*Task*
Give only the number of lines in these records that contain the word "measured".

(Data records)
----
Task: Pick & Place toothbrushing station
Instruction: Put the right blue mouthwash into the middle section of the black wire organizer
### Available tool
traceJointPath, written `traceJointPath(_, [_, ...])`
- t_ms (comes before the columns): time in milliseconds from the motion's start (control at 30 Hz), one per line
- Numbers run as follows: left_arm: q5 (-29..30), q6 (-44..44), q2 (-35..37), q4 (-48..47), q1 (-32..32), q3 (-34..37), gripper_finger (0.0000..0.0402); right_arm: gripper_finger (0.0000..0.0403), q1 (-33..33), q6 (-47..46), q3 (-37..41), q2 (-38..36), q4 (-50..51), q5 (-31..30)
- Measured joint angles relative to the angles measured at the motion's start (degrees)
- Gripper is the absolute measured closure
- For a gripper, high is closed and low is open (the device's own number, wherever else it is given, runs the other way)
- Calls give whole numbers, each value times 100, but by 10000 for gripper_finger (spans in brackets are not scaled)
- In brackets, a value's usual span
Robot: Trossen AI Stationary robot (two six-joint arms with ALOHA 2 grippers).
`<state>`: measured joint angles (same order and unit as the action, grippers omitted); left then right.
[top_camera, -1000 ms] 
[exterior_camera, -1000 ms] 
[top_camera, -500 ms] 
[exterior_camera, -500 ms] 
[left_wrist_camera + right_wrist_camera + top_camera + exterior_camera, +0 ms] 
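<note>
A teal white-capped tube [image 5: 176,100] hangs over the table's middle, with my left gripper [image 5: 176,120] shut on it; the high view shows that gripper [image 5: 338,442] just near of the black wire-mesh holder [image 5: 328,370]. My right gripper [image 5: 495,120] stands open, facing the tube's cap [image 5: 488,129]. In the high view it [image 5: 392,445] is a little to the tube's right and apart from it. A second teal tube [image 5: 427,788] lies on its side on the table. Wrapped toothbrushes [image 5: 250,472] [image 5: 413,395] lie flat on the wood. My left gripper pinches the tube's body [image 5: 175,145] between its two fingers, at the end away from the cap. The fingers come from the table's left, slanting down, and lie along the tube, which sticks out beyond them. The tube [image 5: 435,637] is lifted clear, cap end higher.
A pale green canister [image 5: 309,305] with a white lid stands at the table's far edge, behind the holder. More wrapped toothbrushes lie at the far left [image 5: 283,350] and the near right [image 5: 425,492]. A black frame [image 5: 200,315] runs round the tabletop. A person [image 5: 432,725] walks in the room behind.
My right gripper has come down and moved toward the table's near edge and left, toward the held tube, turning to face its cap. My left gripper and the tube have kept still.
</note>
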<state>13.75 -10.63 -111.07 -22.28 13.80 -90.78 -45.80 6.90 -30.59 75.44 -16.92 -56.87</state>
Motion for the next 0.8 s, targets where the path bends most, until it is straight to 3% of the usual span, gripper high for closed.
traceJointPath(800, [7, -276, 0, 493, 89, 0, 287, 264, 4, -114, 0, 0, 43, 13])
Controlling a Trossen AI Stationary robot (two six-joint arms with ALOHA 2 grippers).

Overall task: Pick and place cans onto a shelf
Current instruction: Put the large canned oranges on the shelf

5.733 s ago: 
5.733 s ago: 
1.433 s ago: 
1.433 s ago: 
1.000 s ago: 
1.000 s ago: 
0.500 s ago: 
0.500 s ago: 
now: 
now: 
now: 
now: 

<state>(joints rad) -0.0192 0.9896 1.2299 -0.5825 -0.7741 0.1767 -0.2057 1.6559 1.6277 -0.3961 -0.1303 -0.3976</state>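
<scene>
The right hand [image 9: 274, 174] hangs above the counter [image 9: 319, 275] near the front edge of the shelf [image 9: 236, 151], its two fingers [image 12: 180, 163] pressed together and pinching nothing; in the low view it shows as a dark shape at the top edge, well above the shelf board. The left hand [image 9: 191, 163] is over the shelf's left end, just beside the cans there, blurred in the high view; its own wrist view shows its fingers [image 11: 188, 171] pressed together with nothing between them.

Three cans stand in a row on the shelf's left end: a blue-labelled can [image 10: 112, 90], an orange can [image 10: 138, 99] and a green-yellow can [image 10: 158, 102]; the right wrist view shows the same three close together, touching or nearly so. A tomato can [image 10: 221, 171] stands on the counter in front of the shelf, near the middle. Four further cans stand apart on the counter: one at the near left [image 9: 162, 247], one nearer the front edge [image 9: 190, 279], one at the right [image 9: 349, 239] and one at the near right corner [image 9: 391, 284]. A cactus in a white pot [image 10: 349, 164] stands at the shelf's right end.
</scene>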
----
*Solution below*
3